* Canadian dollar weakens 0.3 percent against the greenback
* Canada's trade deficit narrows in January to C$4.25 billion
* Canadian bond prices rise across the yield curve
* Canada 10-year yield extends fall below yield on 3-month T-bill
TORONTO, March 27 (Reuters) - The Canadian dollar weakened against its U.S. counterpart on Wednesday as bond yields hit new lows and data showed improvement in Canada's trade deficit that was less than expected.
Canada's trade deficit narrowed in January to C$4.25 billion, as exports grew at a faster rate than imports, Statistics Canada said. Analysts had forecast a deficit of C$3.50 billion. 10-year yield fell 3 basis points further below the yield on the 3-month T-bill to -11.4 basis points. An inverted curve is seen by some investors as a leading indicator of recession.
At 8:57 a.m. (1257 GMT), the Canadian dollar CAD=D4 was trading 0.3 percent lower at 1.3420 to the greenback, or 74.52 U.S. cents. The currency, which touched on Monday a two-week low at 1.3445, traded in a range of 1.3377 to 1.3429.

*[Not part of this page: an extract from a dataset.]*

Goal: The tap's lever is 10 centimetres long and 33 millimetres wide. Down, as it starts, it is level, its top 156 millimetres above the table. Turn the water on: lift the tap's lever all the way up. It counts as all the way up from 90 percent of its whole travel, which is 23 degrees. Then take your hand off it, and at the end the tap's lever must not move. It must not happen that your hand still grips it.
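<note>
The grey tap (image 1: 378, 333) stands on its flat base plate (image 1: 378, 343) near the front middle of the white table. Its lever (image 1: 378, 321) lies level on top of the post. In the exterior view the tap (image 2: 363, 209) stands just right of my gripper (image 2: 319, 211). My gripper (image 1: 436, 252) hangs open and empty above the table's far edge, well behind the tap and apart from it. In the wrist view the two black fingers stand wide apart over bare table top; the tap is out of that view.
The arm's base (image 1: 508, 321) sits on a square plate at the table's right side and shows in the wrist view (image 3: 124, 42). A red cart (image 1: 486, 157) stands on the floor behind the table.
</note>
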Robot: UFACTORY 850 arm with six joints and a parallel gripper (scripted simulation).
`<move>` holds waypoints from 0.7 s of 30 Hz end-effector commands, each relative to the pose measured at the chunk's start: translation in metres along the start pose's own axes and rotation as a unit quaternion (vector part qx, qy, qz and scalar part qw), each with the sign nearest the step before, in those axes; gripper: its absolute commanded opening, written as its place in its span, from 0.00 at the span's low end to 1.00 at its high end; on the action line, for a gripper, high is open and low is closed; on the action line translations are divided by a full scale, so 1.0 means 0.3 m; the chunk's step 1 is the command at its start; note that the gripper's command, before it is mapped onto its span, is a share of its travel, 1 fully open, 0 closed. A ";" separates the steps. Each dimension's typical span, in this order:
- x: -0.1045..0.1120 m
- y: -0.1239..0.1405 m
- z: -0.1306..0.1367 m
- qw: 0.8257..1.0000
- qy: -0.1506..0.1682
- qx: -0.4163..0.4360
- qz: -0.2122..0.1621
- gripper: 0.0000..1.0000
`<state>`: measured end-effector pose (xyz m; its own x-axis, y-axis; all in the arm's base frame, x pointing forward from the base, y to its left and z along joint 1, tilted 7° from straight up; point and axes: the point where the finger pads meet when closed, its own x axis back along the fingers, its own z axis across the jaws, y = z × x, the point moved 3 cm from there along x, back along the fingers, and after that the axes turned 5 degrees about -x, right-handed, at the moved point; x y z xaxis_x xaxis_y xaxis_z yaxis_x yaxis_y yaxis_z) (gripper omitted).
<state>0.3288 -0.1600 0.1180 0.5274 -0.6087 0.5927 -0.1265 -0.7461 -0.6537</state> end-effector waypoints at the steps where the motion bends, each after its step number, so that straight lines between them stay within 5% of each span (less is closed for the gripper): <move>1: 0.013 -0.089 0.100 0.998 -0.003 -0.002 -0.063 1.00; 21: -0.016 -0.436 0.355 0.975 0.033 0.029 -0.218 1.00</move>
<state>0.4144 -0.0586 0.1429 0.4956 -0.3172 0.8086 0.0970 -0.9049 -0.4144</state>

Separate data from Statistics Canada showed that non-farm payroll employees rose by 71,200 in January from December. A previously released monthly survey from Statistics Canada, the Labour Force Survey, has also showed strong job gains at the start of the year.
Canada's gross domestic product data for January is due on Friday.
The price of oil, one of Canada's major exports, seesawed as further disruptions to Venezuela's crude exports were offset by a report that U.S. inventories rose last week. U.S. crude CLc1 prices were up 0.1 percent at $60.02 a barrel. government bond prices were higher across the yield curve in sympathy with U.S. Treasuries. The two-year CA2YT=RR rose 6 Canadian cents to yield 1.475 percent and the 10-year CA10YT=RR was up 26 Canadian cents to yield 1.546 percent.
The 10-year yield touched its lowest intraday since June 2017 at 1.528 percent.